Would you copy all lines in the data that contain the word "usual"?

### [GIVEN INFORMATION]
*** Begin section ***
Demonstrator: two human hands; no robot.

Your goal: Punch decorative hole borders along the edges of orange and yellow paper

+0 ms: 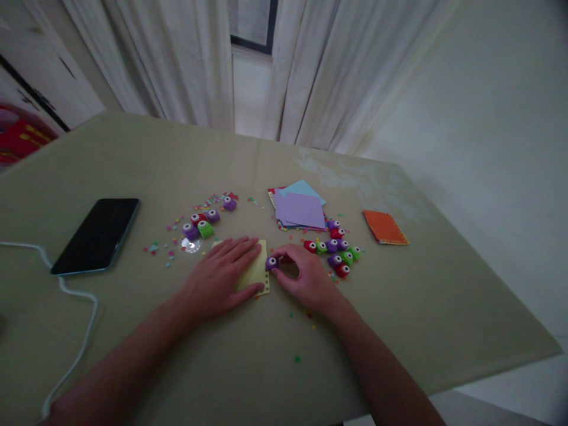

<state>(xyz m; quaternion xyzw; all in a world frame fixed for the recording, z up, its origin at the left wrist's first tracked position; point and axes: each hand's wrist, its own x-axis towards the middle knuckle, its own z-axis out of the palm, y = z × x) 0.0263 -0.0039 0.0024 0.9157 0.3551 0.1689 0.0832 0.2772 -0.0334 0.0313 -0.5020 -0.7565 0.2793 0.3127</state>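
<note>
My left hand (226, 272) lies flat with its fingers stretched out, pressing a pale yellow sheet of paper (261, 275) to the table. Along the sheet's right edge runs a row of small punched holes. Between the thumb and fingers of my right hand (306, 275) is a small purple hole punch (271, 263) with a single white eye, set at that edge. Just beyond my right hand, several similar red, green and purple punches (332, 245) are clustered. More of them (205, 229) lie beyond my left hand.
A stack of coloured paper (302, 210) lies at the middle back, with an orange sheet (385, 227) to its right. At the left are a black-screened tablet (97, 234) and a white cable (91, 322). Paper confetti (154, 247) and a clear disc (190, 245) lie on the table (231, 367).
</note>
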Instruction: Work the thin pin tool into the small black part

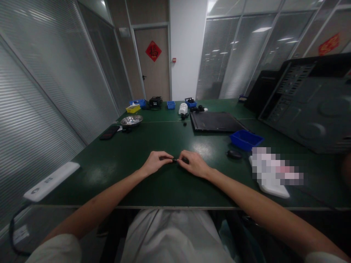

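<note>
My left hand (155, 163) and my right hand (195, 164) meet above the green table, near the middle of its front half. Between their fingertips is a small dark piece (174, 160) with a light, shiny bit; it is too small to name. My left thumb and fingers pinch its left end. On the other side, my right thumb and index finger close on its right end. Something dark shows in the gap under my right fingers, and I cannot make it out. A black computer mouse (234, 154) lies to the right of my right hand.
Right of the hands are a blue tray (246, 140), a white board (274, 190) and an open computer case (307, 109). Behind lie a black panel (218, 122) and a metal bowl (131, 120). A phone (109, 132) and a white power strip (52, 181) are on the left.
</note>
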Motion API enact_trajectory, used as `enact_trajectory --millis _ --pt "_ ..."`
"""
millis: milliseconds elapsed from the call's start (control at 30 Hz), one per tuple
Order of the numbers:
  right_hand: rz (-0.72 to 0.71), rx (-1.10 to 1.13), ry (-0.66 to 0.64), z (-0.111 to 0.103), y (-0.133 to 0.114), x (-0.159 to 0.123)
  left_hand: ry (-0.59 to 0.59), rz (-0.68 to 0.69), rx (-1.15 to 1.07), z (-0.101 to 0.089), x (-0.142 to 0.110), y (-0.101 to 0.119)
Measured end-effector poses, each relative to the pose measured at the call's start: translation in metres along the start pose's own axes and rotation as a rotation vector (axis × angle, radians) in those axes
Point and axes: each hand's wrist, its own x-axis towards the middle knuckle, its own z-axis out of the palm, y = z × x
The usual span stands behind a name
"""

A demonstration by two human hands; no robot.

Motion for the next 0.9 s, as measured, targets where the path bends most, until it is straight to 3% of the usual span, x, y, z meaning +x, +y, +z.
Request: enact_trajectory --millis 167,533,733,900 --pt "-0.026 -0.069 -0.036 0.001 -0.003 0.0 -0.064 0.079 0.061 0.002 0.0 0.004" --pt "-0.012 -0.07 -0.043 0.004 -0.005 0.001 -0.072 0.055 0.034 0.003 0.002 0.006" --pt "-0.013 -0.075 -0.039 0.004 -0.005 0.0 0.002 -0.023 0.094 -0.005 0.013 -0.008" --pt "0.002 -0.052 -0.03 0.002 -0.003 0.001 -0.083 0.029 0.17 -0.007 0.02 -0.021"
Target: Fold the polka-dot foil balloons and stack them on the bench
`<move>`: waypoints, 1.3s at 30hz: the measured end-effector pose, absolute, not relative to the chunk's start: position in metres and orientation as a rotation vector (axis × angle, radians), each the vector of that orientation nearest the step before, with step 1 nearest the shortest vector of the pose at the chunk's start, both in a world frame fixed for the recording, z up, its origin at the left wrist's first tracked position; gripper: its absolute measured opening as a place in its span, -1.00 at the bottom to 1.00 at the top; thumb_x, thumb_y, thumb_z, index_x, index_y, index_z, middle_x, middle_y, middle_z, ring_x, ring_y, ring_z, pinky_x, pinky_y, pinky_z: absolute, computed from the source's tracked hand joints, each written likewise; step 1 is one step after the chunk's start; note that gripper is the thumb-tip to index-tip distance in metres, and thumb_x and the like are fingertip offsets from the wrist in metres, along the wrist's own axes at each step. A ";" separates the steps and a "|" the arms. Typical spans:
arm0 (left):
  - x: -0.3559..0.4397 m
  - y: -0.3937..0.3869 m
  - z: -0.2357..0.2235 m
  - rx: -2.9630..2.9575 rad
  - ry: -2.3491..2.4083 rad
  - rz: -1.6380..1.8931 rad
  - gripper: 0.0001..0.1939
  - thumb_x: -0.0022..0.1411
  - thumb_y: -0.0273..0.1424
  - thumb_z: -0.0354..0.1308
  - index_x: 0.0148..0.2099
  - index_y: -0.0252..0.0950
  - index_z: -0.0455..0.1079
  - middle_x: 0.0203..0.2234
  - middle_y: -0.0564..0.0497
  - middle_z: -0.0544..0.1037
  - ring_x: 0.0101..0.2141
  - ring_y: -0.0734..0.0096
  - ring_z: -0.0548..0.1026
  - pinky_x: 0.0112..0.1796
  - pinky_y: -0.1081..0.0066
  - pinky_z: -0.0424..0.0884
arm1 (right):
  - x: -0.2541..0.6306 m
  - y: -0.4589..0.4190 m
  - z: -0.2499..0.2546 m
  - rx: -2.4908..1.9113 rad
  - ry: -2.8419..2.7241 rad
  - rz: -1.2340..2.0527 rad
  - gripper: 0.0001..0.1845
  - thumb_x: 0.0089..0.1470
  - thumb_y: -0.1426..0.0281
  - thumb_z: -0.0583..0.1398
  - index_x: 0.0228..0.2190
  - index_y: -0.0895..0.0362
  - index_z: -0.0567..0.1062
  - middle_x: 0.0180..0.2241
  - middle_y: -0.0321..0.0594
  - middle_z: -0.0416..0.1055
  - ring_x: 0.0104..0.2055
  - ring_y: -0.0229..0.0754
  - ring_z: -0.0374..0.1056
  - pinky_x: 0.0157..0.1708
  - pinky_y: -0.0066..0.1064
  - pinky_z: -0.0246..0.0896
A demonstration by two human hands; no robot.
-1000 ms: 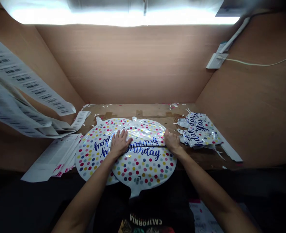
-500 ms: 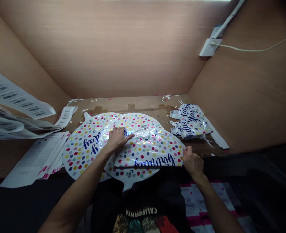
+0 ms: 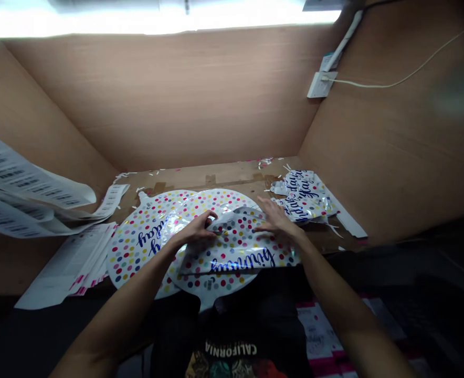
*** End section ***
### [TASK SOLUTION]
The usual span stands behind a name
Motion for the next 0.9 s, as measured, targets where the path bends most, until it is straight to 3% of the usual span, x, y, z meaning +x, +y, +z.

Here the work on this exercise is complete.